But there is a cost associated with these proposal and it has been estimated that an extra £100,000 will be needed to meet the travel expenses of the new Celtic league. Welsh Premier Clubs chairman Stuart Gallacher hopes this could be met by the increased television revenue and from sponsorship of the new league. Planely so far, the WRUin have failed to market the existing Wales-Scottish League to any potential sponsors – “We haven’t succeeded in getting a Welsh-Scottish League sponsor yet, but we are actively seeking one,” Geoff Evans said. Can we really expect anything different if the Irish join the League?

As expected there are already rumblings of discontent from amongst the amateur and semi-pro ranks. The Division One clubs association chairman, David Escott of Rumney, is quoted as saying, “I wouldn’t be surprised if some clubs in this division launch legal action over this.”

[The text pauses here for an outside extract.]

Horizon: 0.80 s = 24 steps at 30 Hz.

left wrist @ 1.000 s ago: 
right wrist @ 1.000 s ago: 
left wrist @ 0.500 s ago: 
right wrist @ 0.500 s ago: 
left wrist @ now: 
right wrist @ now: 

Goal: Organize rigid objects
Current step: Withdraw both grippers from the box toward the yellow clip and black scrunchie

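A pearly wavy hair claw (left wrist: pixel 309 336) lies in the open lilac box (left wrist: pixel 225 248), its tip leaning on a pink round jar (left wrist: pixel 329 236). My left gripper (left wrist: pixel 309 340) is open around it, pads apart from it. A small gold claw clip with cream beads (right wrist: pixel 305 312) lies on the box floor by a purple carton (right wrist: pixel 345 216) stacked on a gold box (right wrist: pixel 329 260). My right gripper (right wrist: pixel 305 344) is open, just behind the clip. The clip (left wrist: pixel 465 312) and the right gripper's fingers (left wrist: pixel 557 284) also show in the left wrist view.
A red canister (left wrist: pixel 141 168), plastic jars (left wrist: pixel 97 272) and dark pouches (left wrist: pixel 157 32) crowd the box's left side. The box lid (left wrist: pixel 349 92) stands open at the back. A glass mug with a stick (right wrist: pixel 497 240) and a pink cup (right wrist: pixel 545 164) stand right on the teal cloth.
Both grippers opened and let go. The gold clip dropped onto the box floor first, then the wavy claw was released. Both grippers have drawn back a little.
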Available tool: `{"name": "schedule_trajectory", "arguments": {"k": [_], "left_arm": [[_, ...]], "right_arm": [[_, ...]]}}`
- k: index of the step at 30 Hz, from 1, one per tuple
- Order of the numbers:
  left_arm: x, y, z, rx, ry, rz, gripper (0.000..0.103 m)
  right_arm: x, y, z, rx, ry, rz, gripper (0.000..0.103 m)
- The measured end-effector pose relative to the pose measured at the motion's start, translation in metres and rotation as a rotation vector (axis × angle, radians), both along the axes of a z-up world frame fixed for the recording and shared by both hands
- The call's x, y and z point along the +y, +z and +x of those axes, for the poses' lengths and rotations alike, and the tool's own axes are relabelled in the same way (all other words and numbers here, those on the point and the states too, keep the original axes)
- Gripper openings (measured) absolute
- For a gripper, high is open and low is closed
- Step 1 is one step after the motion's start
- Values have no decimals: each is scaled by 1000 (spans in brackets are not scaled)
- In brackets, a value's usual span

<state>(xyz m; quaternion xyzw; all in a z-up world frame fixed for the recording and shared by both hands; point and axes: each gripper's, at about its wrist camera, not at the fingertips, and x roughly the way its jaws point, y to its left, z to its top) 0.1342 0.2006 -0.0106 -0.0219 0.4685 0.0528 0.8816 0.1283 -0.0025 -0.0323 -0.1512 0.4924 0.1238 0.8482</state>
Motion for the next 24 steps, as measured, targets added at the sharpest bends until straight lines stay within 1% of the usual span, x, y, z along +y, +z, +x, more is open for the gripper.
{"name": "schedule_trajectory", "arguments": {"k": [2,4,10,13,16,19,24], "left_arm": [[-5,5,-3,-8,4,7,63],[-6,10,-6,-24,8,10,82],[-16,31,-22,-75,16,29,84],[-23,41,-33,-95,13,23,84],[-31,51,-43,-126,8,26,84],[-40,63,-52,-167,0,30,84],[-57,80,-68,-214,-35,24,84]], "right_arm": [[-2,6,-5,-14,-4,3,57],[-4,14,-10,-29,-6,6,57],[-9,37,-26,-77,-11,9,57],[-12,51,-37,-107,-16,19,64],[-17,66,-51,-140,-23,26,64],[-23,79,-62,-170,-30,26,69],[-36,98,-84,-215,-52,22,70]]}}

All this restructuring means that Caerphilly and Cross Keys (surely the two teams which finish bottom of the WSL) will be relegated to the first division – it seems Uncle Peter will get his wish! But you can’t help feel some sympathy with Dunvant’s Mark Perdue, their technical director of rugby, when he says, “The last time we were told this it was two weeks before the end of the season, so this is pretty good for the WRU. We use the Union as a personal motivation for the club. We’re determined to make ourselves as much of a pain to the Union as we can.”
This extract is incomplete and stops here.